Quand le chat rose mit sa tête dans le cou de Solange, Costals remarqua qu'elle avait un petit frisson. Elle dit que son odeur était l'odeur de vanille qu'ont les chats, lorsqu'ils sont jeunes, sains, et bien débarbouillés. Et son sens du chat était démontré par la conversation qu'elle soutenait avec lui. À toute phrase qu'elle lui disait, il miaulait. Qu'elle se tût, et parlât à nouveau, à nouveau il répondait. Qu'était cela, sinon la parole?

– J'ai toujours été ainsi avec les bêtes : une grande sœur pour eux. Petite, je ne faisais aucune différence entre elles et les hommes. Je disais à mon frère: « Si tu tapotes comme ça contre l'aquarium, tu vas faire pleurer les poissons. » Je prétendais que le cheval n'aime pas sa figure, et que c'est pourquoi il trouble du sabot l'eau où il va boire, afin de n'y pas voir son reflet. A Toulon, où nous eûmes une villa pendant quelque temps, les jours de sirocco me mettaient dans le même état électrique où ils mettaient les bêtes, qui devenaient un peu folles. J'avais besoin de courir, j'entraînais Gaston pour qu'il coure avec moi...

– Depuis longtemps j'ai perçu le côté animal qu'il y a en vous, à votre façon de fixer la flamme quand on nous fait flamber une omelette au rhum, ou à votre accent pour parler de vos chattes, dont, soit dit en passant, je ne sais pas encore les noms...

– Elles n'en ont pas.

– Pas de noms? Alors comment faites-vous pour les appeler?

– Je ne les appelle pas. Elles viennent quand elles veulent. Mot sublime, pensa Costals.

Voilà le gage de ma liberté future, si je l'épouse, ce qui est bien possible. Et la chose la plus difficile à obtenir des gens, même de vos amis, c'est qu'ils vous laissent votre liberté. Je « viendrai quand je voudrai ».

Seul des quatre, le chat bleu quêtait en grossier de la nourriture; les autres, sans doute, étaient là dans le même but, mais ils le voilaient admirablement (et quel temps mettait le chat bleu pour savoir s'il avait envie de ce que Costals lui offrait, ou non!).

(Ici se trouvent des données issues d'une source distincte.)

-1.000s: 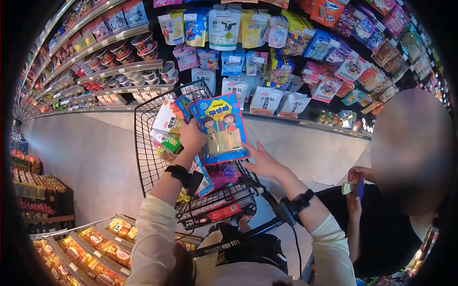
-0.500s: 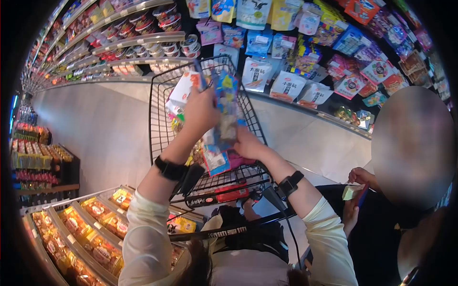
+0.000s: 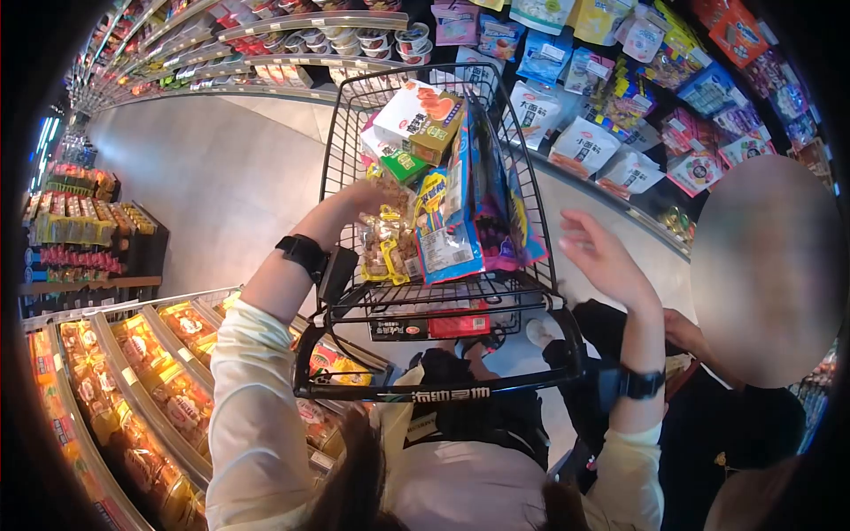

Quand Costals lui présenta un peu de moutarde sur le bout du doigt, son regard de déception, d'irritation, de blâme, et aussi de prétention : Monsieur se croyait! Monsieur se sentait offensé! Mais quand il lui offrit, ensuite, une pelure d'orange, c'en fut trop :

Monsieur s'enfuit d'un trait. Maintenant il boudait, assis à trois pas de la, table, regardant de l'autre côté lorsqu'on lui faisait pss.., comme un bourgeois lorsqu'un pauvre se rapproche, et bâillant. Quant au chat mauve, grimpé sur la table, il buvait Solange des yeux, ouvrant de temps en temps sa gueule, avec un miaulement tout virtuel (on n'entendait rien) : il avait l'air, à la fois, d'un phoque et d'un ourson. Elle dit :

– Comme le silence des bêtes est plus émouvant que le verbiage des hommes!

– Oui, mais le silence de l'homme est plus émouvant que le silence de la bête.